| WHAT TO DO |
This exercise calls for the listing to be set down exactly.
──────
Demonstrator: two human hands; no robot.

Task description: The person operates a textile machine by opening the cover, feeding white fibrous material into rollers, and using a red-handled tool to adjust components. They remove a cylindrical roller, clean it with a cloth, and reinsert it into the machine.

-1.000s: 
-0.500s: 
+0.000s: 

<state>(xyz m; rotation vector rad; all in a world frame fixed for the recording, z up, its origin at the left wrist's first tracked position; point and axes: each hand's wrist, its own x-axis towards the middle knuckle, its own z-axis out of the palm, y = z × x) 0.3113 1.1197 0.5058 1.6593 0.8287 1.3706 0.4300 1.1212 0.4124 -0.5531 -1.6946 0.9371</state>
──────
| FINISHED TASK |
Demonstrator: two human hands; no robot.

Task description: The person operates a textile machine by opening the cover, feeding white fibrous material into rollers, and using a red-handled tool to adjust components. They remove a cylindrical roller, clean it with a cloth, and reinsert it into the machine.

-1.000s: 
-0.500s: 
+0.000s: 

<state>(xyz m; rotation vector rad; all in a world frame fixed for the recording, z up, its origin at the left wrist's first tracked position; point and axes: each hand's wrist, its own x-axis towards the middle knuckle, its own z-axis out of the palm, y = z × x) 0.3113 1.1197 0.5058 1.6593 0.8287 1.3706 0.4300 1.1212 0.4124 -0.5531 -1.6946 0.9371</state>

There is nothing more to this answer.